Ich würde die Meldung mal folgendermaßen interpretieren: die Gegenstelle antwortet mit einem Fehler und gibt als Grund einen "Internal server configuration Error/ClaimSubmit" an. Das kann zig Ursachen haben, das müsst ihr ggf. mit dem Betreiber der Gegenseite klären. Da die Fehlermeldung auf ein Problem der Gegenseite hindeutet, würde ich das auch erst mal auf diese schieben


----------



## tklenin (13. Mrz 2019)

Okay. Dann bin ich zunächst mal beruhigt. Hatte nämlich befürchtet, dass der Code inkorrekt ist.

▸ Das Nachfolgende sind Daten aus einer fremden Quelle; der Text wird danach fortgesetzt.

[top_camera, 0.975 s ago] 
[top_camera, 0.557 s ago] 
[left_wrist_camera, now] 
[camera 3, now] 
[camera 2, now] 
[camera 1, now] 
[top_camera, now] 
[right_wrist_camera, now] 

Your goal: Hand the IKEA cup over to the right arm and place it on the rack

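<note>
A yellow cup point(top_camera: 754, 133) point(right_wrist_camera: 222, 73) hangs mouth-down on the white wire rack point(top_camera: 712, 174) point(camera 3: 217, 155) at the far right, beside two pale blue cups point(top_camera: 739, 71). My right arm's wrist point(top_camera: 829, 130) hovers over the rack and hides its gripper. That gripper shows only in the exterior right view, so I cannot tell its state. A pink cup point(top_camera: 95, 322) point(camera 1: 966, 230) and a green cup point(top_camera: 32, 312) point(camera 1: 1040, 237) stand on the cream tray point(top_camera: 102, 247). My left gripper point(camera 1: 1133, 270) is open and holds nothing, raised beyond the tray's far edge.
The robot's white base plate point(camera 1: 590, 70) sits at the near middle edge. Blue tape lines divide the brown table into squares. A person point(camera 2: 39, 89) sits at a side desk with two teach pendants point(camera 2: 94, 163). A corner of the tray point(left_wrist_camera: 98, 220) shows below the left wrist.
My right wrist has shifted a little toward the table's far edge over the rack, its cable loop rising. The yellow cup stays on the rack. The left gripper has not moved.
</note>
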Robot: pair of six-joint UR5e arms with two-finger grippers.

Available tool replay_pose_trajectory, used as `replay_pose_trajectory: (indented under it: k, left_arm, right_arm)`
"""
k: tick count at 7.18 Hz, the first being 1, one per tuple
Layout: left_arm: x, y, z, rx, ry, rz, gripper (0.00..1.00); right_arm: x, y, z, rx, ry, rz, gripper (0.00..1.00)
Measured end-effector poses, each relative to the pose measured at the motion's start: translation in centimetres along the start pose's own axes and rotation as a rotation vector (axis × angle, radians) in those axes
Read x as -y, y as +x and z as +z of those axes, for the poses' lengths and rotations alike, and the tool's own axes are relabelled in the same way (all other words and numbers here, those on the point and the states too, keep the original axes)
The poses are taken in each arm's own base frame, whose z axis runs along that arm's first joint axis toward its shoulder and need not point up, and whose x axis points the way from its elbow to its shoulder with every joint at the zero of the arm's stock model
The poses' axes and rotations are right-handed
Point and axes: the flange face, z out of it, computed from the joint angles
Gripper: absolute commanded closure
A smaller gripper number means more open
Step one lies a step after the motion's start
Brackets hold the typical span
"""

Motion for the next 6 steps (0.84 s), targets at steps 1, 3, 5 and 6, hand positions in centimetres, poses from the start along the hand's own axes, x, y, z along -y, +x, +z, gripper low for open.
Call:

Insofern muss die Gegenstelle erklären , warum die *valide *XML File nicht akzeptiert wird!


----------



## mihe7 (13. Mrz 2019)

Sozusagen. Die Ursache kann durchaus bei Euch liegen, aber was willst Du machen, wenn der Server nur sagt, dass bei _ihm_ ein _interner_ Konfigurationsfehler vorliegt?


----------



## tklenin (13. Mrz 2019)

Der Fehler tritt nur dann auf, wenn sehr große XML Files(>2MB<5MB) verschickt werden. Kann es sein, dass bei uns eine Regulierung der Dateigröße im SOAP implementiert wurde, der zu diesem Fehler führt?
Im Code ist allerdings nirgends eine Stelle auffindbar zu machen, die prüft, ob die Daten eine bestimmte Größe überschreiten!
Oder wäre die Fehlermeldung dann eine andere? Die Validität der XML File habe ich überprüft; sie ist sauber!


----------